Tolerating Deviance: Drug Tourism and Normalization of Cannabis

University essay from Lunds universitet/Socialantropologi

Abstract: Aim of this study is to explore the term normalization as a social process that shifts the level of tolerance in societies through examination of the association between cannabis usage as daily life leisure activity and the growing tolerance of this substance use. Contemporary studies suggest that consumption and usage of cannabis should be examined as any other social processes, which are unavoidable and widespread activities that are continuously changing, rather than the more traditional approach to the topic where scholars have generally categorized it as a deviant or pathological behaviour, which has been seen as socially condemned and subsisted at the margins of society.

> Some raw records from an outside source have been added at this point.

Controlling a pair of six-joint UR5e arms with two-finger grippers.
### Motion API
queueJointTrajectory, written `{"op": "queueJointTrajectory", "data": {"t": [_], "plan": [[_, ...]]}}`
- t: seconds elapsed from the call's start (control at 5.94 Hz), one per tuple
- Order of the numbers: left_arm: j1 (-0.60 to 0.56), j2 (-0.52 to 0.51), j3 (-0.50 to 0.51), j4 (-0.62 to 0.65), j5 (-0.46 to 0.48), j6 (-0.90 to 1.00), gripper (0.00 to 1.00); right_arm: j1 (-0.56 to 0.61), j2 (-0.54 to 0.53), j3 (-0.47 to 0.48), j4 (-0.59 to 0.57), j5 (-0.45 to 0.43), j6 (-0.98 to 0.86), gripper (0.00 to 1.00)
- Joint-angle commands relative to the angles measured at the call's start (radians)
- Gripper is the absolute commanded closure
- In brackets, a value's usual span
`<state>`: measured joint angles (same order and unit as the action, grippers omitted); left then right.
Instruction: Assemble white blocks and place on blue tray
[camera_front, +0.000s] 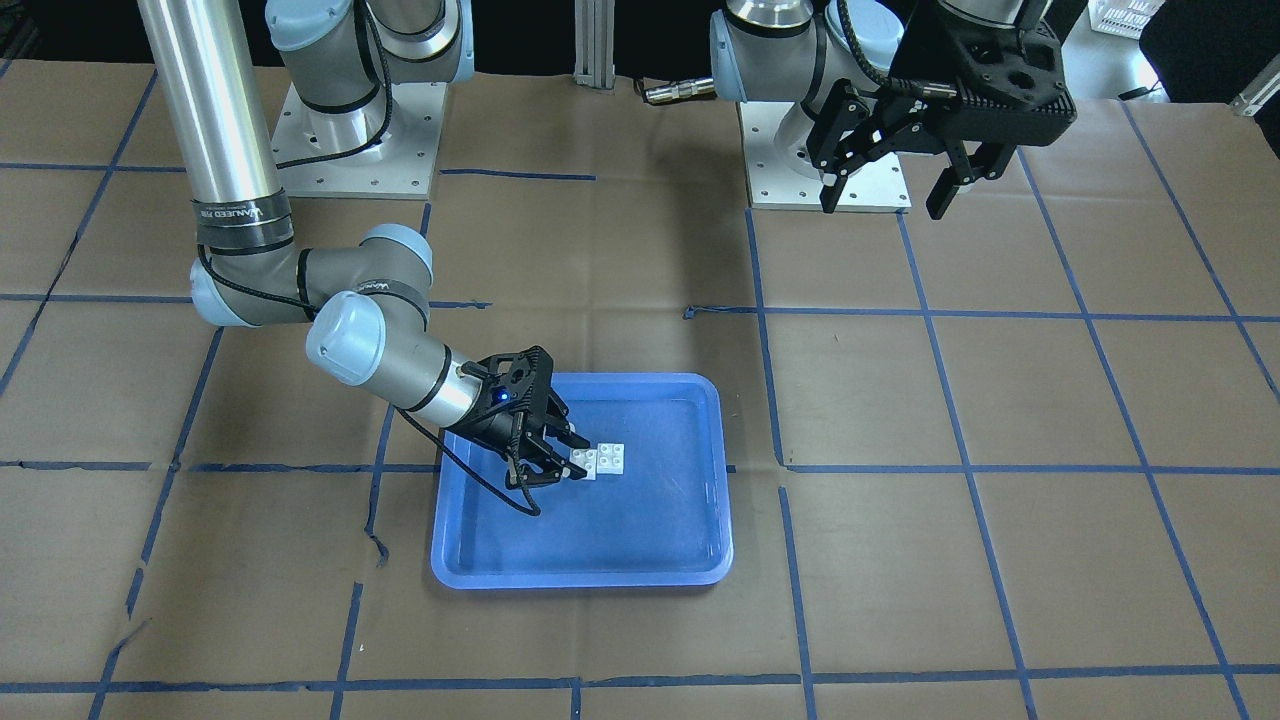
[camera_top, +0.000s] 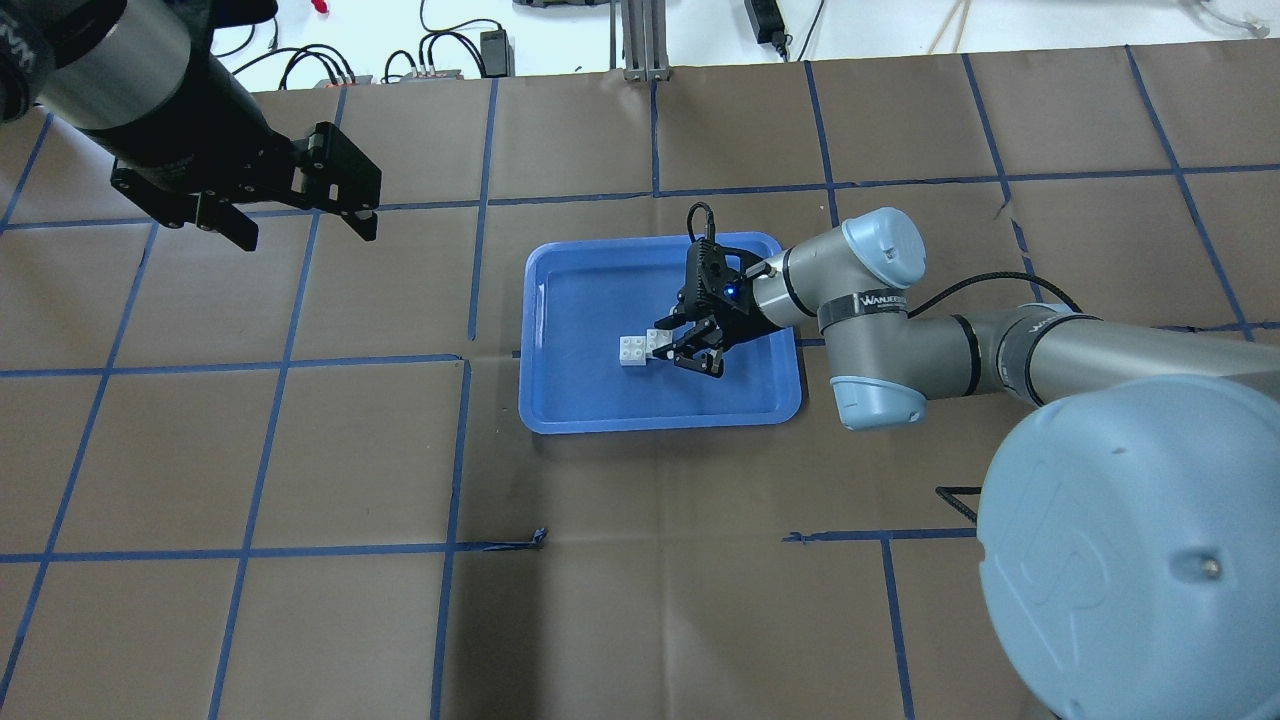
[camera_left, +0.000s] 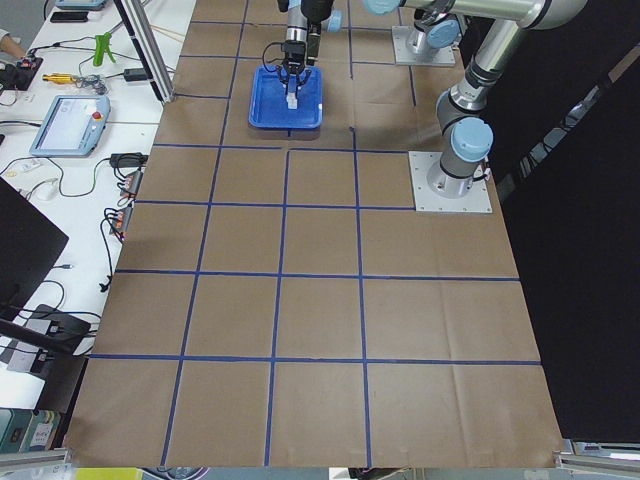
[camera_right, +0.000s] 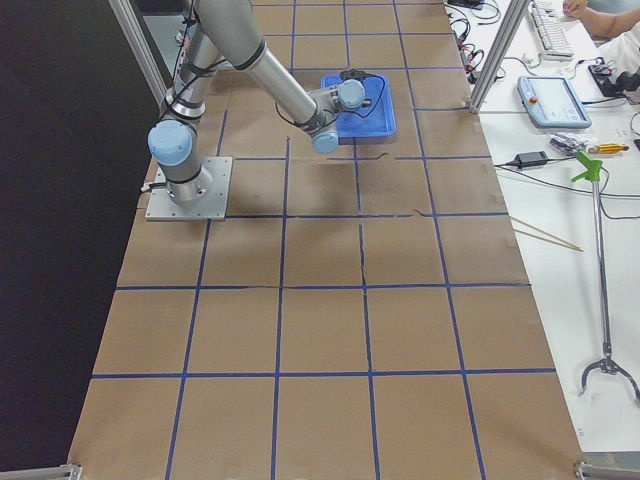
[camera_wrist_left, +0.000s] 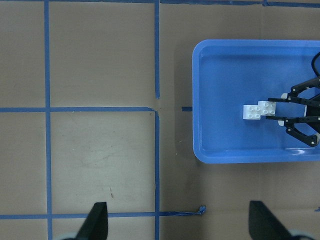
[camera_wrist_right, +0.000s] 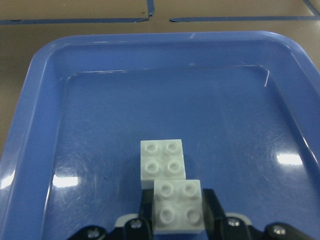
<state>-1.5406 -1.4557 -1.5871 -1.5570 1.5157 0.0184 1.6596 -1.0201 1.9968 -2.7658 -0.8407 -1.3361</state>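
Your right gripper (camera_front: 572, 458) pinches one small white studded plastic brick (camera_wrist_right: 178, 207) against its twin (camera_wrist_right: 161, 159) in the shallow blue plastic tray (camera_wrist_right: 150, 40), mid-desk. Your left gripper (camera_front: 884, 207) hangs wide open, empty. Pressing misaligned could skid the twin.

Two white blocks (camera_wrist_right: 170, 190), blue tray (camera_wrist_right: 100, 125), brown blue-gridded table (camera_top: 300, 450)

On the table (camera_top: 640, 600), about its middle, the tray (camera_top: 590, 390). Mid-tray, the blocks (camera_top: 632, 351), one overlapping a corner of the other, offset to the right. Around the right-hand block, reaching in from the right, the right gripper (camera_top: 666, 348), a finger touching each side. High over the table, well left of the tray, the left gripper (camera_top: 306, 232), jaws apart.
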Motion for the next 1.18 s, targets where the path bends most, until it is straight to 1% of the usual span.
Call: {"op": "queueJointTrajectory", "data": {"t": [0.0, 0.67, 0.84, 1.01], "plan": [[0.000, 0.000, -0.001, 0.000, 0.000, 0.000, 0.01, 0.000, 0.000, 0.005, 0.000, 0.000, 0.001, 0.60], [-0.003, 0.000, -0.001, 0.000, -0.003, 0.000, 0.01, 0.000, -0.002, 0.013, -0.002, 0.003, 0.000, 0.60], [-0.003, 0.000, -0.001, 0.000, -0.003, 0.000, 0.01, 0.000, 0.000, 0.013, -0.003, 0.005, -0.002, 0.57], [-0.003, 0.000, -0.001, 0.002, -0.003, 0.000, 0.01, 0.000, 0.002, 0.013, -0.003, 0.009, 0.000, 0.33]]}}
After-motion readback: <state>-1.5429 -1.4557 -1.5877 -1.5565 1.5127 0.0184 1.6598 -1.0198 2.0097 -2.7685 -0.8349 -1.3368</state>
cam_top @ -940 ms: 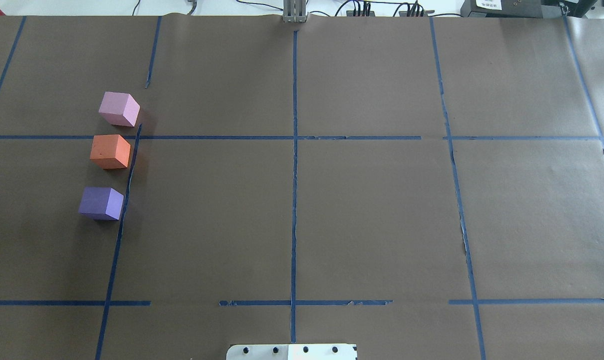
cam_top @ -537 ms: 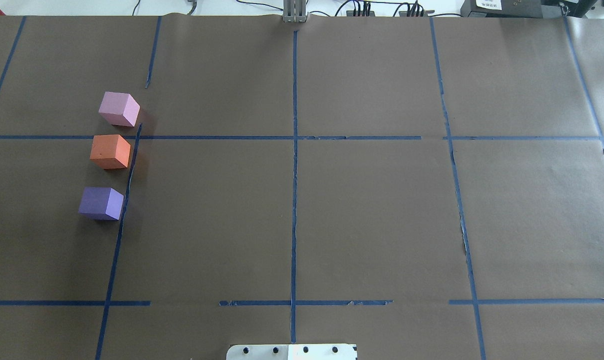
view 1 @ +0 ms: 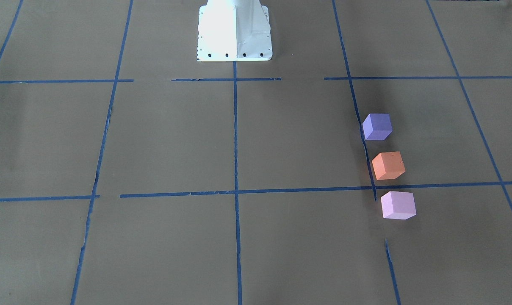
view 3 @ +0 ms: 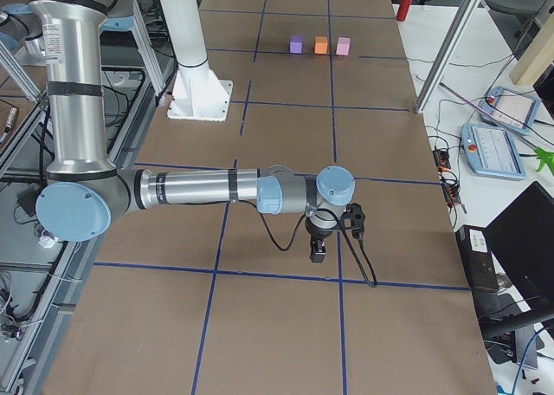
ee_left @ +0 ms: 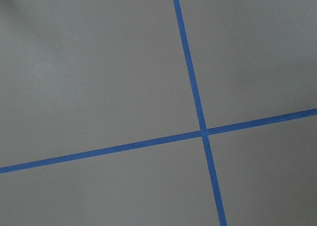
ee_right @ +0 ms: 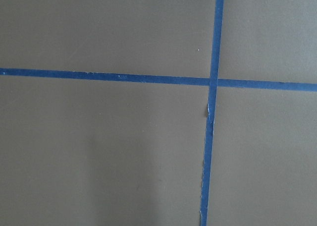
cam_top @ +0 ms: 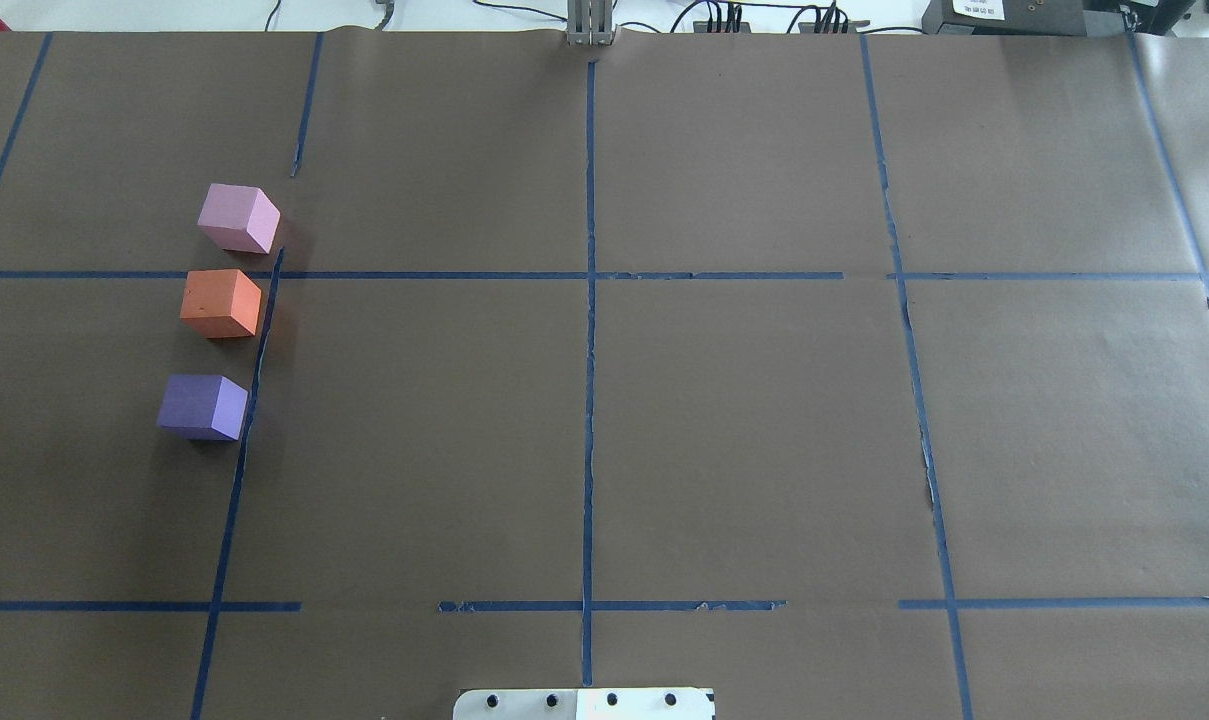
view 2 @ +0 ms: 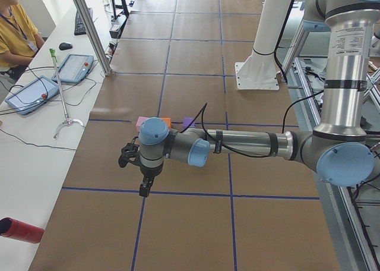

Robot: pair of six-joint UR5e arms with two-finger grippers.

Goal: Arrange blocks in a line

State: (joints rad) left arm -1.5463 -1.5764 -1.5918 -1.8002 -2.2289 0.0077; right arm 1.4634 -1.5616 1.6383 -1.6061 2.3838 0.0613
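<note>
Foam cubes (cam_top: 221,302) already lined up; risk of knocking one askew on re-approach; left gripper (view 2: 144,189), right gripper (view 3: 318,253): aperture untellable.

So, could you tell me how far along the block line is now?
Done: pink block, orange block and violet block sit in one row, gaps between, along a tape line. In hand: nothing; left tool and right tool hang clear of all three. Left: seemingly nothing.

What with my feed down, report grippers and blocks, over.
Left gripper, right gripper: away from blocks, open or shut unclear. Violet block, orange block, pink block in a row, apart. Nothing seen in the way.
</note>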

If the anthropological approach and studies are to understand the native’s point of view and the structures which shape this understanding, then the traditional approach on the subject are overlooking this phenomenon and are over-generalising people’s behaviour to a universal phenomenon. Although this paper is not mainly about the social identification of cannabis consumers, the new insight on the social forces that is creating this identity is called for, and the contemporary researches are providing methods that can be used to comprehend this behaviour in a wider context. Data collected for this work are researches that are approaching new scientific theories about cannabis consumption in West, and are providing evidence for shifts in level of tolerance, which are the central point of normalization thesis, of which I use here to relate to tourism.